A Day’s Worth of Meals on the Keto Diet

High-fat, very low-carb for weight loss

The keto diet has gained a lot of attention as a quick way to lose weight. It emphasizes weight loss through fat-burning by removing nearly all carbohydrates. This way, the body can’t rely on its preferred fuel, glucose, which is a type of sugar that comes from carbs. Instead, the body burns stored fat for fuel, a process called ketosis. The body makes byproducts called ketone bodies when you’re in that target fat-burning zone, hence the name.

The keto diet was originally developed in the 1920s to help children with intractable epilepsy find relief from seizures. This very strict form of the diet limits carbs to just 4% of daily caloric intake. Fat constitutes 90% of the diet, and 6% of calories should come from protein.

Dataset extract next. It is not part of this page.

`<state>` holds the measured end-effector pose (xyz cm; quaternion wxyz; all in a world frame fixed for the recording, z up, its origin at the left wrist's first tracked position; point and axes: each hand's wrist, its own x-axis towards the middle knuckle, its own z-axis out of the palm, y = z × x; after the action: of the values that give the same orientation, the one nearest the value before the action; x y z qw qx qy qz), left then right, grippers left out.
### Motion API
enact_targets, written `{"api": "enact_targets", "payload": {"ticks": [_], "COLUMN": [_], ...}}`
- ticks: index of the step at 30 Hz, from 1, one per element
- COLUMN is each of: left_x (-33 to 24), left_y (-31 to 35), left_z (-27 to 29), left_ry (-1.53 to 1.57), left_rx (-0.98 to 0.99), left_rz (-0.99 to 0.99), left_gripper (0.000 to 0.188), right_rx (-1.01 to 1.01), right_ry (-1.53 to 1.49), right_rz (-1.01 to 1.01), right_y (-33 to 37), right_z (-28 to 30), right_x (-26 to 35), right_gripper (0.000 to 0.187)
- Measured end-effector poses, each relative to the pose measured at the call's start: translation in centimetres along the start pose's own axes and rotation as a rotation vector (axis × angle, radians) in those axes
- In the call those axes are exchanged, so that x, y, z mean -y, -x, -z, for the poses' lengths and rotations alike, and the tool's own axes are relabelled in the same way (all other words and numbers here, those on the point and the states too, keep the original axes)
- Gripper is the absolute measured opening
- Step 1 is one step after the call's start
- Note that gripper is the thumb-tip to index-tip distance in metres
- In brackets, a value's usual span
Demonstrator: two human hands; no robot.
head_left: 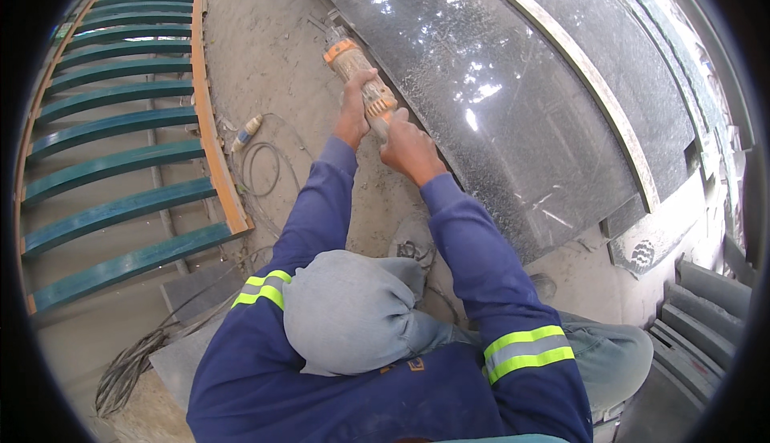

Conforming to these ratios can be a tall order for the average eater, so somewhat less restricted or modified versions of the keto diet have emerged. However, in order for these variations to work, they must still be very high in fat, usually at least 80%, and limit carbs, typically to less than 10%.

Making a challenging diet sustainable

Hitting these targets can be challenging. While the keto diet has helped many people drop pounds quickly, it can be difficult to stick with long term. These were two issues that the staff at America’s Test Kitchen were aiming to solve with their recent book, “Easy Everyday Keto: Health Kitchen-Perfected Recipes,” says Jack Bishop, chief creative officer at America’s Test Kitchen.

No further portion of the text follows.